▸ Task item: Among the lines below, restate word for word only those from the line with "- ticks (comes" through the line with "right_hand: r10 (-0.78", with both end lines kept.

▸ Available records:
*** Block opens ***

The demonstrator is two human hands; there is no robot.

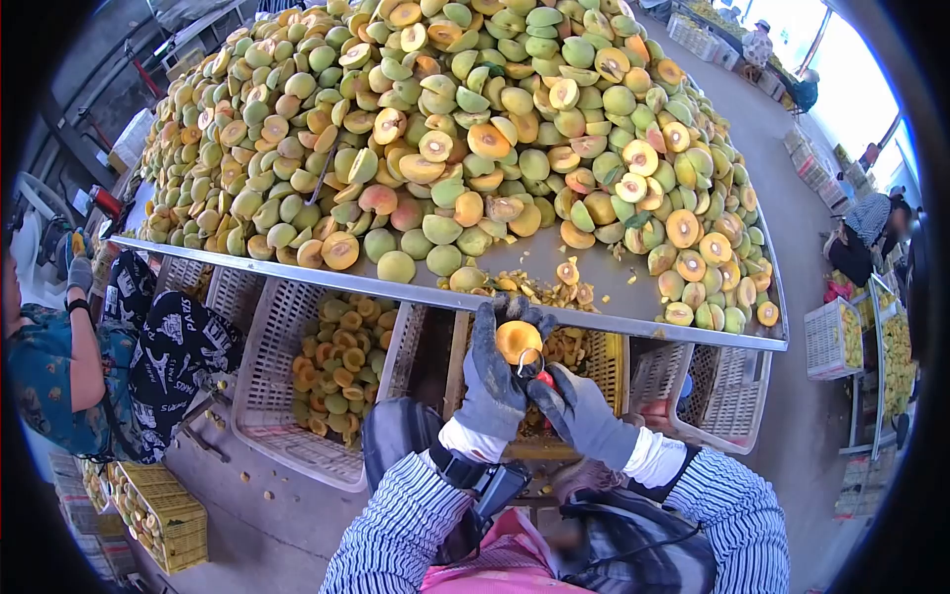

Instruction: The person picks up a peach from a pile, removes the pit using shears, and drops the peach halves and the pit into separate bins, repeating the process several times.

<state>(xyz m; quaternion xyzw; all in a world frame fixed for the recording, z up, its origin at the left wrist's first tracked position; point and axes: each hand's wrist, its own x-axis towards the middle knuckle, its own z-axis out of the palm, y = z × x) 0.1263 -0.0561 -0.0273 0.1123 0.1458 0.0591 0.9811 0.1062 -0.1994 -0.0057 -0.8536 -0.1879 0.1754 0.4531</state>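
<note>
My left hand, in a grey glove with dark, dirty fingers, holds a halved orange-yellow fruit, its hollow cut face turned up. A red-handled tool with a metal loop is in my right hand, also gloved; the loop lies at the lower edge of the fruit half. Both hands are close together just below the metal rim of the sorting table. A large heap of whole and halved green-yellow fruit covers the table, with small scraps near its edge.
Below the table edge stand a white crate of fruit halves, a yellow crate and a pale crate. A seated person is at the left. More workers and crates are at the right. A yellow crate stands lower left.
</note>
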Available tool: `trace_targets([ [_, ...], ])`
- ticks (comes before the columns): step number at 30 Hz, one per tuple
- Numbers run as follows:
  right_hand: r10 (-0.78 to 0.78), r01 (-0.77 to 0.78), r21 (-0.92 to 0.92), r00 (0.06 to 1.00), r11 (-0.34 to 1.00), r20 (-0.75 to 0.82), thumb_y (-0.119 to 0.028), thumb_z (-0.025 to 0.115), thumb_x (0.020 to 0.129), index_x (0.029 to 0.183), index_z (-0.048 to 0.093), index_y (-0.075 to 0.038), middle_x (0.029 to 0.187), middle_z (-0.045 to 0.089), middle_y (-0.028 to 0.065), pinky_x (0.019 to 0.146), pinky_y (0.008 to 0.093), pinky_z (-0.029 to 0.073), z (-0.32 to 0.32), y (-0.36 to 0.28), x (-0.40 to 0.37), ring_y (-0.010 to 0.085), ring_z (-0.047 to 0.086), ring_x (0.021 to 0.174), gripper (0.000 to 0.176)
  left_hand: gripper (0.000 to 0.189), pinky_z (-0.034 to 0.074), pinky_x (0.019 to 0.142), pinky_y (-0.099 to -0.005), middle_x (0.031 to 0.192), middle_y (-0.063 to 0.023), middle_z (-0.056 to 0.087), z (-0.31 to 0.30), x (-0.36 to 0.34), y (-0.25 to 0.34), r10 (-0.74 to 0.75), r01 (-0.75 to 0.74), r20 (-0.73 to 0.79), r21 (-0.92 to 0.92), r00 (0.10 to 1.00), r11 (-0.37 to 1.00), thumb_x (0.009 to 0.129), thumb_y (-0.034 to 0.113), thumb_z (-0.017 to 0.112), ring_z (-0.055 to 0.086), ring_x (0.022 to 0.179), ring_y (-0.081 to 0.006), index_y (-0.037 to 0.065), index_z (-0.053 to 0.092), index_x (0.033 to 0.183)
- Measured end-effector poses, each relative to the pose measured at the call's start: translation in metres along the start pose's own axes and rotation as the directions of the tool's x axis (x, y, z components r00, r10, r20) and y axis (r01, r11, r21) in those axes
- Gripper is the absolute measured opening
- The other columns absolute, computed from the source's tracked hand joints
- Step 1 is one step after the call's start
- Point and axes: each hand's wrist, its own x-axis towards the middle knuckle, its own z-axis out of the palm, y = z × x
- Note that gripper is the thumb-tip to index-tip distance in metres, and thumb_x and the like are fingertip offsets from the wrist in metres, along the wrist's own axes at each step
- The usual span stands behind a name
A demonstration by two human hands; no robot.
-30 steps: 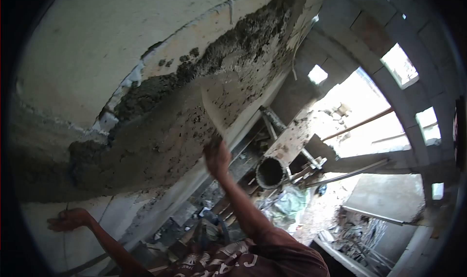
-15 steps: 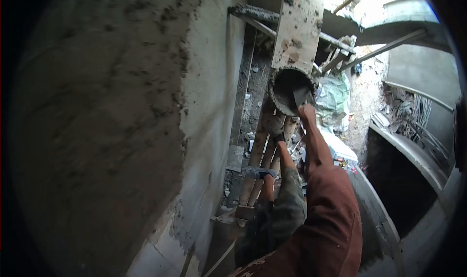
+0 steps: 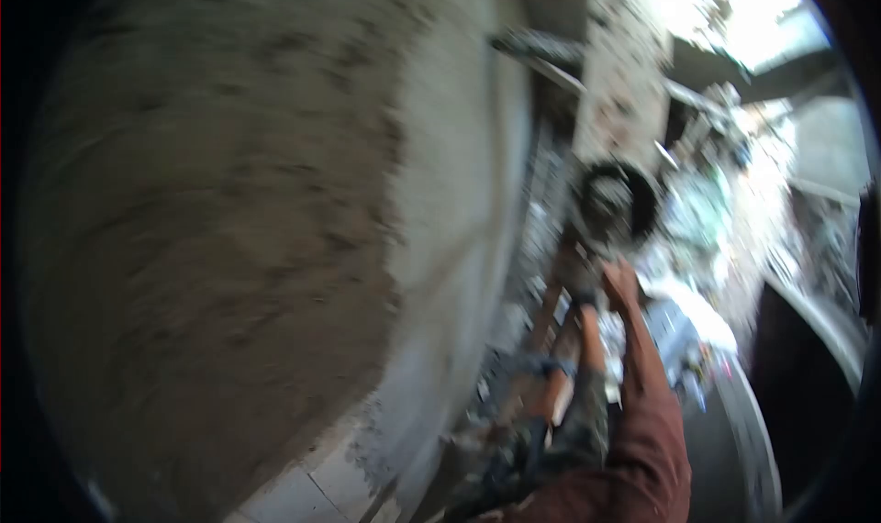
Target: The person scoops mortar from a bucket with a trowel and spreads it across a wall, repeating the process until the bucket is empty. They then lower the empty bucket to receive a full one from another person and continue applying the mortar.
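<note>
My right hand (image 3: 620, 283), at the end of a red-brown sleeve, is closed just below the rim of a round dark bucket (image 3: 653, 213). It grips a trowel, whose grey blade (image 3: 609, 197) shows blurred over the bucket's opening and seems to carry grey mortar. The bucket stands at the lower end of a mortar-spotted board (image 3: 619, 92). My left hand is out of view.
At the left rises a wall (image 3: 229, 202), with rough brown mortar beside a smoother grey strip (image 3: 450, 156). My legs in camouflage trousers (image 3: 587, 422) are over wooden planks. Green sheeting (image 3: 697, 202) and a dark opening (image 3: 798, 367) lie at the right.
My right hand has drawn back from inside the bucket to below its rim, bringing up the trowel. The view has shifted, so the bucket and board appear further right and lower, with more blur.
</note>
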Motion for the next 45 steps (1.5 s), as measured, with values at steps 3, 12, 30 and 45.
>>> trace_targets([
  [3,-0.189,0.151,-0.212,0.967,0.966,-0.173,-0.016,0.048,0.083,0.096,0.059,-0.004,0.078,0.058,0.0163,0.077,0.0411,0.045,-0.020,-0.030,-0.010,0.0298,0.058,0.079,0.020,0.055,0.035,0.097,-0.0489,0.142,-0.0173,0.034,-0.001,-0.006,-0.058,-0.242,0.264,-0.203,0.088,0.949,0.961,0.096,0.041,0.023,0.036,0.128,-0.0352,0.009,0.028,0.141],
  [12,0.706,0.056,0.828,0.494,0.557,-0.508,-0.021,0.047,0.084,0.094,0.055,-0.002,0.069,0.053,0.0062,0.056,0.0327,0.042,-0.270,-0.293,0.082,0.0154,0.051,0.064,0.023,0.055,0.034,0.097,-0.0505,0.145,-0.0167,0.027,-0.064,0.022,0.007,-0.539,0.546,-0.102,0.057,0.836,0.836,0.099,0.043,0.017,0.031,0.130,-0.0375,0.012,0.024,0.144],
  [30,0.092,-0.131,0.956,0.990,0.262,0.111,-0.027,0.049,0.090,0.088,0.053,-0.003,0.067,0.053,0.0055,0.049,0.0293,0.043,-0.289,-0.552,0.189,0.0169,0.051,0.054,0.024,0.062,0.032,0.101,-0.0487,0.143,-0.0237,0.026,-0.085,0.034,0.025,-0.503,0.502,-0.007,0.099,0.864,0.859,0.098,0.043,0.009,0.028,0.131,-0.0395,0.000,0.026,0.140],
  [45,-0.251,-0.134,0.903,0.934,0.408,0.253,-0.037,0.041,0.094,0.079,0.049,-0.007,0.058,0.048,0.0032,0.038,0.0301,0.042,-0.402,-0.650,0.316,0.0144,0.047,0.044,0.034,0.055,0.029,0.104,-0.0470,0.138,-0.0281,0.032,-0.072,0.025,0.035,-0.378,0.379,-0.025,0.002,0.925,0.926,0.099,0.032,0.024,0.031,0.129,-0.0410,-0.010,0.028,0.134],
])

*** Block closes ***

▸ Response:
- ticks (comes before the columns): step number at 30 Hz, one per tuple
- Numbers run as follows:
  right_hand: r10 (-0.78 to 0.78), r01 (-0.77 to 0.78), r21 (-0.92 to 0.92), r00 (0.06 to 1.00), r11 (-0.34 to 1.00), r20 (-0.75 to 0.82), thumb_y (-0.119 to 0.028), thumb_z (-0.025 to 0.115), thumb_x (0.020 to 0.129), index_x (0.029 to 0.183), index_z (-0.048 to 0.093), index_y (-0.075 to 0.038), middle_x (0.029 to 0.187), middle_z (-0.045 to 0.089), middle_y (-0.028 to 0.065), pinky_x (0.019 to 0.146), pinky_y (0.008 to 0.093), pinky_z (-0.029 to 0.073), z (-0.32 to 0.32), y (-0.36 to 0.28), x (-0.40 to 0.37), ring_y (-0.010 to 0.085), ring_z (-0.047 to 0.086), ring_x (0.021 to 0.174), gripper (0.000 to 0.176)

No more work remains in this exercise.